Don’t – Break your bank.
Especially in today’s climate, gift givers should never be embarrassed about giving only what they can afford to give. The days of maxing out credit cards for gifts are (or at least should be) long gone. It is better to give a small, thoughtful item, to make something homemade, or simply to share the gift of one’s presence and attention, than it is to go into debt buying “things” that inevitably end up broken, unused, forgotten or under appreciated in the long run.
Do – Give appropriately.
Gifts tend to come in three basic categories, each with a different “personal” level:
Token gifts – for co-workers, neighbors, teachers, group members (game, movie night, etc).

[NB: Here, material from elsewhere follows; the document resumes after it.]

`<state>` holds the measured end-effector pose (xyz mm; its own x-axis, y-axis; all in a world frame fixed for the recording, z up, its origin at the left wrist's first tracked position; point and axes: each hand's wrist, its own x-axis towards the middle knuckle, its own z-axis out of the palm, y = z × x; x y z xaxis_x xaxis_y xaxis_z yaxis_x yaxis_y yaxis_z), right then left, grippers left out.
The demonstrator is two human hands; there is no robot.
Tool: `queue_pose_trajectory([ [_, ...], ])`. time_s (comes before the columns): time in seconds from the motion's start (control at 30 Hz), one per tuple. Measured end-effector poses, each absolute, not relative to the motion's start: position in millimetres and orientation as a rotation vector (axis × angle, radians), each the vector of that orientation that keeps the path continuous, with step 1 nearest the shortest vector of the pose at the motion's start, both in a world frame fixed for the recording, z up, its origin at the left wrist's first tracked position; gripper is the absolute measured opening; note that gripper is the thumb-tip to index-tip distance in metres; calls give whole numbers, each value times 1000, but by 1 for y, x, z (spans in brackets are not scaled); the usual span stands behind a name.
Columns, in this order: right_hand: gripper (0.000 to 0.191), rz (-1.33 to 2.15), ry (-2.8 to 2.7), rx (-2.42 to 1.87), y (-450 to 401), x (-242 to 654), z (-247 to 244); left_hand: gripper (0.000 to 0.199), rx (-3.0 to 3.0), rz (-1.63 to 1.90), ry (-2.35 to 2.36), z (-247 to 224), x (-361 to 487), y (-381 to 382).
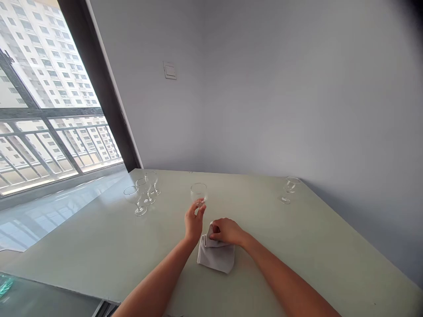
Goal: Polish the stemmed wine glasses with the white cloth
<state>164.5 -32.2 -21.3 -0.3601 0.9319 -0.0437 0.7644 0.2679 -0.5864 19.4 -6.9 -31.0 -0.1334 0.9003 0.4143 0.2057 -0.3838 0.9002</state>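
My left hand [195,220] is closed around the lower part of a clear stemmed glass [198,190], its bowl upright above the fingers. The glass's foot is hidden by the hand. Just to the right and nearer to me, my right hand [226,230] pinches a fold of a light grey cloth [216,256]. The rest of the cloth hangs or lies below the fingers over the table, with one corner pointing towards me. Cloth and glass are apart.
Three similar glasses stand in a slanting row at the table's left, the nearest glass [132,196] closest to me. Another glass [291,186] stands at the far right. The pale table [158,251] meets grey walls behind. A window [42,97] is on the left.
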Motion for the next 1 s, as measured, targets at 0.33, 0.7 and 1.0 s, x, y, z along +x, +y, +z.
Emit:
queue_pose_trajectory([
  [0.33,41,601,-1705,-1129,-31,159,-19,22,1895,1248,1219,-44,29,-14],
  [0.7,44,692,-1330,-1445,-1,185,-46,65,2209,1108,1056,-55,44,-26],
  [1.0,33,437,-1017,-1828,41,307,-64,25,2390,778,973,-54,39,-22],
])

These are the “unnecessary” gifts. They shouldn’t be too big or personal, especially since they may not be reciprocated and a fancy or personal gift might make the other person feel uncomfortable to have not gotten you something. Consumables make awesome token gifts – cookies, candies, cocoa/tea mixes, coffee, wine, holiday treats, candles, flowers. For an extra nicety, combine food/drink with a mug/wine glass/pretty plate.
Friendly gifts – for folks you know well, but aren’t extremely close to. These are folks you’re expected to exchange gifts with, either by tradition or agreement, and can be more difficult to shop for because (unlike token gifts) it’s expected that you find the “right” present for them. Good choices include hobby or interest items (art supplies, photography gear, hiking equipment, bowling accessories), movies or music (find something they own and like, then give something by the same artist/actor or in the same genre), or a more advanced version of consumable. Nice wine with a set of glasses or wine charms, for example, or gourmet coffee and syrups with a pair of matching coffee mugs and chocolate-dipped spoon-stirrers. Non-personal clothing items can be appropriate as well – matching hat/glove/scarf sets for cold-weather climes, or for the geek giftee, t-shirts with appropriately geek-tastic sayings/logos.
Intimate gifts – for close family members or people you’re seriously involved with. Only at this level should very personal gifts be given. Perfume/makeup/toiletries, for example, or personal clothing items (pajamas, underclothing, etc.) While some jewelry can be given as a friendly gift, it’s best to save it (especially meaningful items, like rings or engraved bracelets) for closer relationships.
Do – Give of yourself.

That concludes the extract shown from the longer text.